Das Grundgesetz als Schmierzettel beim Parteiengeschacher

21. 03. 2025 | Henry Mattheß | Die kürzliche Änderung des Grundgesetzes zeigt einmal mehr, dass Deutschland keine Demokratie im Sinne von Volkssouveräntität ist, sondern ein von einer Parteienoligarchie beherrschtes Land. Friedrich Merz, der unbedingt Kanzler werden will, und seine Union feilschen mit SPD und Grünen um ein Schuldenpaket von Hunderten Milliarden Euro. Als Ergebnis der Kungelei ändern diese Parteien in einer Blitzaktion mit der alten Bundestagsmehrheit das Grundgesetz. Schwer getäuschte Wähler sind zum Zuschauen verdammt.

Diese beispiellose parlamentarische Erpressungs- und Bestechungsfarce war nur möglich, weil die Parteien einen exklusiven Zugriff auf das Grundgesetz besitzen. Das Volk dagegen hat keinerlei direkte Verfügungsgewalt über seinen eigenen grundlegenden Gesellschaftsvertrag. Dieser kann aber von den Parteien jederzeit nach eigenem Belieben geändert werden. Das Volk hat weder ein Initiativrecht zur Änderung des Grundgesetzes, noch ist seine Zustimmung bei einer Änderung der Verfassung durch die Parteien vorgeschrieben.

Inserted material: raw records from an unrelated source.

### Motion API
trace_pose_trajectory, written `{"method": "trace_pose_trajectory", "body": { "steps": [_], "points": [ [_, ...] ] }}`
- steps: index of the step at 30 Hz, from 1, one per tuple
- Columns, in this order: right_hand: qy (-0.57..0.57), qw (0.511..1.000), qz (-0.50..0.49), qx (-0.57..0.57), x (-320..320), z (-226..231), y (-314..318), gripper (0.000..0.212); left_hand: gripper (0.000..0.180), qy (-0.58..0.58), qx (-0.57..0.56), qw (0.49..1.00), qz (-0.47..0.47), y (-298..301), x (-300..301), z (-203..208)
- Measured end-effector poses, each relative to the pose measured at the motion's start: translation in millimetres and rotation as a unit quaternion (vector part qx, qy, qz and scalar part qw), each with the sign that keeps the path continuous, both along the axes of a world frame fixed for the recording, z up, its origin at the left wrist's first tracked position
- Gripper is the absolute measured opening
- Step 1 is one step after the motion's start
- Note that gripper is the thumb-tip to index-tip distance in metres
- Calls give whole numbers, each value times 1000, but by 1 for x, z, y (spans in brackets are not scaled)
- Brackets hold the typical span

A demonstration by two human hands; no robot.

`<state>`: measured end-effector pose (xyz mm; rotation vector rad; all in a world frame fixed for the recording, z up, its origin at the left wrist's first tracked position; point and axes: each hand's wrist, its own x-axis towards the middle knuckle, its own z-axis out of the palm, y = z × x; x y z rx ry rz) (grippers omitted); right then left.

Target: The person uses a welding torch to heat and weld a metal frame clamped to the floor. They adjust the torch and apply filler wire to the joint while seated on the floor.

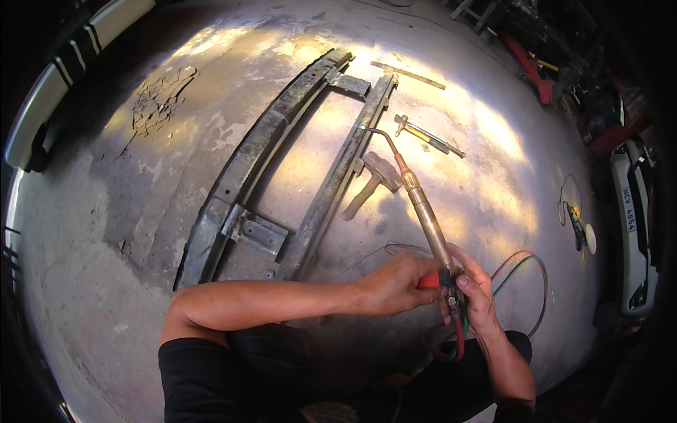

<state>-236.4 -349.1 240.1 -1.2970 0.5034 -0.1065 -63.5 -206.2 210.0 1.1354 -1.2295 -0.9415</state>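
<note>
My right hand (477, 290) is closed round the valve end of a brass gas torch (427, 217). The bent copper nozzle points away from me, its tip over a straight metal bar (337, 176); whether they touch I cannot tell. From the left, my left hand (398, 283) reaches across and pinches a red-orange piece (429, 280) against the torch's valve end. Whether that is a valve knob or a separate item is unclear. Red and green hoses (520, 262) trail from the torch. A short-handled sledgehammer (381, 171) lies by the bar.
A long curved bumper beam (243, 166) with brackets (262, 234) lies left of the bar. Beyond the sledgehammer are a metal hand tool (431, 136) and a flat strip (407, 74). White car bumpers (630, 225) edge the right side, and dark cracks (161, 102) mark the floor at left.
</note>
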Motion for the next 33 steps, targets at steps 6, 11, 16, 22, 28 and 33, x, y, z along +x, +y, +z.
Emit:
{"method": "trace_pose_trajectory", "body": {
  "steps": [6, 11, 16, 22, 28, 33],
  "points": [
    [0, 1000, 3, -10, -2, 1, 0, 72, 22, 29, 13, 999, -20, 2, 2, 12],
    [0, 1000, 2, -9, -2, 1, 0, 73, 24, 15, 11, 1000, -17, 1, 0, 3],
    [4, 1000, 2, -10, -1, 1, 0, 73, 25, 13, 9, 1000, -14, 0, 0, 0],
    [4, 1000, 4, -7, 0, 0, 0, 72, 24, 14, 14, 1000, -10, 0, -1, -3],
    [8, 1000, 5, -5, -1, 0, -2, 70, 22, 26, 17, 999, -27, -2, 0, -4],
    [18, 1000, 6, -8, 0, 1, -2, 70, 22, 20, 7, 1000, -20, -4, -1, -7]
  ]
}}
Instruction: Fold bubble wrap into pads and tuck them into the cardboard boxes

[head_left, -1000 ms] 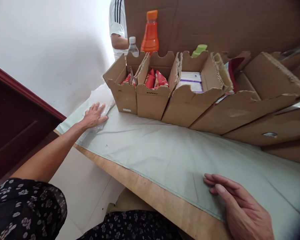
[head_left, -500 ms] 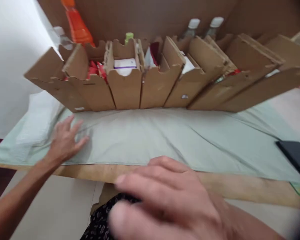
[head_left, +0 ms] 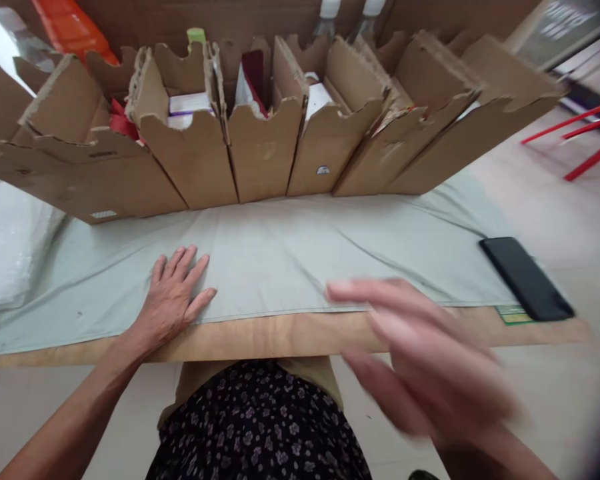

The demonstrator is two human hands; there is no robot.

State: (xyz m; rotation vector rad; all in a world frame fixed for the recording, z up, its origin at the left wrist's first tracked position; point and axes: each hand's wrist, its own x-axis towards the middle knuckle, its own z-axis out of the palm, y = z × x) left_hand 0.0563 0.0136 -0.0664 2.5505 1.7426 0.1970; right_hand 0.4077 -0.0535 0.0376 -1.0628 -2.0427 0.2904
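Left hand [head_left: 173, 300] lies flat on the cloth [head_left: 290, 260], fingers spread, holding nothing. Right hand [head_left: 425, 367] hovers blurred near the table edge [head_left: 280, 333], open and empty. Looks like cloth smoothing; right palm needs to land flat next.

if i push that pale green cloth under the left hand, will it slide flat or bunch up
The cloth is probably thin and floppy: creases run across it, so a push would likely bunch it. The left hand lies flat on it and the cardboard boxes seem to rest on its far edge, likely pinning it there.

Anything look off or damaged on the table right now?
The cardboard boxes have ragged, torn top edges and lean at uneven angles. The phone overhangs the cloth at the table edge. Nothing spilled.
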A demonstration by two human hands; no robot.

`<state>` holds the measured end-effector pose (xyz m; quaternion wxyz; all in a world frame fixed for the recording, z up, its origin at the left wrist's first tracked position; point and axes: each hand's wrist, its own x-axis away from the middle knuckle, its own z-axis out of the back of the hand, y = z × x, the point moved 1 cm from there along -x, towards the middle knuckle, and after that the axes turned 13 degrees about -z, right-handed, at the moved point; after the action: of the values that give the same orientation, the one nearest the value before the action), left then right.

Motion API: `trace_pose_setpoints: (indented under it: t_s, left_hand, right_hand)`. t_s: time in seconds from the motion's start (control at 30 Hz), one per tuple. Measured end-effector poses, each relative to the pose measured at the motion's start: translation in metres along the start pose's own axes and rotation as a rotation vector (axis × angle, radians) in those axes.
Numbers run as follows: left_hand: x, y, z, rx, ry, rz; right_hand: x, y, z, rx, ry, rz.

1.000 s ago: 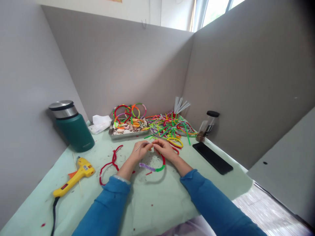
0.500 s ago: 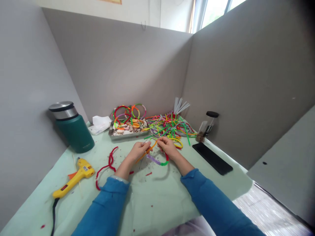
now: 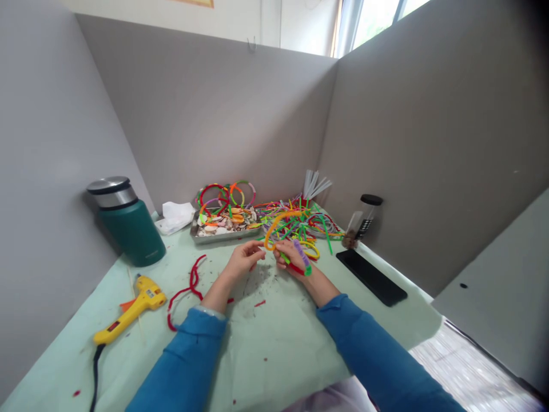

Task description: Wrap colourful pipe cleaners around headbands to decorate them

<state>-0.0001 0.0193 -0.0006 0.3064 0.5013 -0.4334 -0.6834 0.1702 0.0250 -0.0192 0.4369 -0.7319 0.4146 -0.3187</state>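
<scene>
In my right hand (image 3: 288, 257) is a multicoloured pipe cleaner, pinched between thumb and fingers. Its orange part (image 3: 278, 220) arches up and away from the fingertips. Red, green and purple parts (image 3: 301, 254) curl back across the hand. My left hand (image 3: 246, 258) is beside it, half curled, with thumb and forefinger a little apart. Its fingertips come close to the orange bend; whether they touch it I cannot tell. A bent red pipe cleaner (image 3: 194, 280) lies on the table by my left wrist.
A yellow glue gun (image 3: 136, 312) and a green flask (image 3: 131, 229) stand left. Behind are a metal tray of shells (image 3: 225, 233), coloured rings (image 3: 214, 197) and heaped pipe cleaners (image 3: 295, 220). Right are a black phone-like slab (image 3: 371, 277) and a black-lidded bottle (image 3: 364, 220). Grey partitions surround the table.
The orange part has swung from between both hands to an upward arch. The purple and green end has moved up over my right hand. My left fingers have let go of the orange part.
</scene>
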Motion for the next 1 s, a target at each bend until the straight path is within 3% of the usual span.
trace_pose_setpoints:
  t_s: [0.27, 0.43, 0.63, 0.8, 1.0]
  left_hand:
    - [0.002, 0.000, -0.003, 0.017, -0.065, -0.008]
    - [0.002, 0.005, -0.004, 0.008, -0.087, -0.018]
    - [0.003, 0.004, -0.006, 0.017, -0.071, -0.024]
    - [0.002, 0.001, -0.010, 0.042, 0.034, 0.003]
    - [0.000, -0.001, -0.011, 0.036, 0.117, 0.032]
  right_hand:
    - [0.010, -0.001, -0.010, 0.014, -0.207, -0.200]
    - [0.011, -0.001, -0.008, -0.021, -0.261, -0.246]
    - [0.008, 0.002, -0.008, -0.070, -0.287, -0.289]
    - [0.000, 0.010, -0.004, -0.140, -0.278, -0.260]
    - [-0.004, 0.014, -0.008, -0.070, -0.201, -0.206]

Diesen bizarren Zustand trotzdem als Demokratie zu bezeichnen, zeugt von Unverständnis des Prinzips Volkssouveränität, auf das sich das Grundgesetz bezieht: „Alle Macht geht vom Volke aus.“ Ein Volk, das keine direkte Verfügungsgewalt über seine Verfassung hat, ist nicht souverän. In einer wirklichen Demokratie müssen Grundgesetzänderungen auch aus dem Volk heraus einleitbar sein und immer zwingend von diesem bestätigt werden, bevor sie Rechtskraft erlangen können. Grundsätzlich muss gelten: Keine Grundgesetzänderung ohne bestätigenden Volksentscheid (obligatorisches Verfassungsreferendum), wie das in vielen Verfassungen anderer Länder, aber auch in Hessen und Bayern festgeschrieben ist.

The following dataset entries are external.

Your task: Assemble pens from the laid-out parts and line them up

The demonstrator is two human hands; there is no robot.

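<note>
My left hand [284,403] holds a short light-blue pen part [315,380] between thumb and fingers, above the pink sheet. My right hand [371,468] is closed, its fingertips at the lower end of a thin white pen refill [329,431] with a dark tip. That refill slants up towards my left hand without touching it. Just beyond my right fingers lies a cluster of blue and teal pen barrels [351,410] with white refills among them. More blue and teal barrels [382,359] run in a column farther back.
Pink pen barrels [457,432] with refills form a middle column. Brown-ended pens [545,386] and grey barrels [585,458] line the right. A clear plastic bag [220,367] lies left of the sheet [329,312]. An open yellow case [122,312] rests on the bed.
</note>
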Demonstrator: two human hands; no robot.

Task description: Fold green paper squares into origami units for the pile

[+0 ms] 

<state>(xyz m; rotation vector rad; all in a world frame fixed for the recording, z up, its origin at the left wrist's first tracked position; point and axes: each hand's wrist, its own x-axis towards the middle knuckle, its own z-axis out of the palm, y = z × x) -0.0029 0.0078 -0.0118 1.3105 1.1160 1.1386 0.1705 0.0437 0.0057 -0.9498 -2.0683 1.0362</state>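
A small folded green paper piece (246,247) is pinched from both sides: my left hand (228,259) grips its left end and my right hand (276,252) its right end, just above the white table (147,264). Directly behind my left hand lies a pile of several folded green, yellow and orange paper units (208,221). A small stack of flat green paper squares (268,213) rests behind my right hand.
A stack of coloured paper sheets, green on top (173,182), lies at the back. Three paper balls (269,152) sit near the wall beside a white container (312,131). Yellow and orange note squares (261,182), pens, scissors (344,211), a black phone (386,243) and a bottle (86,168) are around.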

Der dagegen oft reflexartig bemühte Verweis auf eine „repräsentative Demokratie“ in Deutschland verkennt, dass eine ausschließlich repräsentative Demokratie, ohne die Möglichkeit direkter Abstimmungen in Sachfragen, ein Widerspruch in sich ist. Ein ausschließlich repräsentatives System kann nicht demokratisch sein, wenn die Macht nur am Wahltag bei den Wählern liegt und schon am nächsten Tag wieder ausschließlich bei den Parlamentsabgeordneten der Parteien. Abgeordnete werden in einer ausschließlich repräsentativen Demokratie mit der Wahl machtpolitisch zu Übergeordneten ihrer Wähler erhoben, obwohl sie nur deren Angestellte sind.

Das Volk muss den Bundestag auflösen und Neuwahlen herbeiführen können

Genauso unhaltbar wie fehlende Volksentscheide bei Grundgesetzänderungen, ist das fehlende Recht, einen Volksentscheid über eine vorzeitige Auflösung des Bundestags herbeiführen zu können. Dass nur die Einsicht des Bundeskanzlers die Vertrauensfrage zu stellen, eine vorzeitige Auflösung bewirken kann, stellt den Satz ‚Alle Staatsgewalt geht vom Volke aus‘ auf den Kopf. Der Bundestag muss auch durch Volksabstimmung jederzeit auflösbar sein, so wie es in Bayern für den Landtag möglich ist.

Fazit

Das politische System Deutschlands hat sich mit dem Grundgesetzgeschacher von Dienstag einmal mehr als Parteienoligarchie erwiesen, als eine Herrschaft der Wenigen. Gestützt von rund 1,2 Millionen Parteimitgliedern, was nicht mehr als zwei Prozent der 60 Millionen Wahlberechtigten entspricht, konnte eine Kaste von Berufspolitikern schon drei Wochen nach der Wahl die Weichen für Hunderte Milliarden Euro neuer Schulden stellen und das Grundgesetz mit wesensfremden Staatszielen in eine parteipolitische Kampfschrift der Grünen umschreiben. Getäuschte Wähler können dieses den Wählerwillen missachtende Treiben der Parteien nicht unterbinden, weil das Volk als „Souverän“ in Deutschland seit 75 Jahren nach jeder Wahl vollkommen machtlos ist und deshalb das Wort Demokratie in wesentlichen Dingen als Phrase erlebt.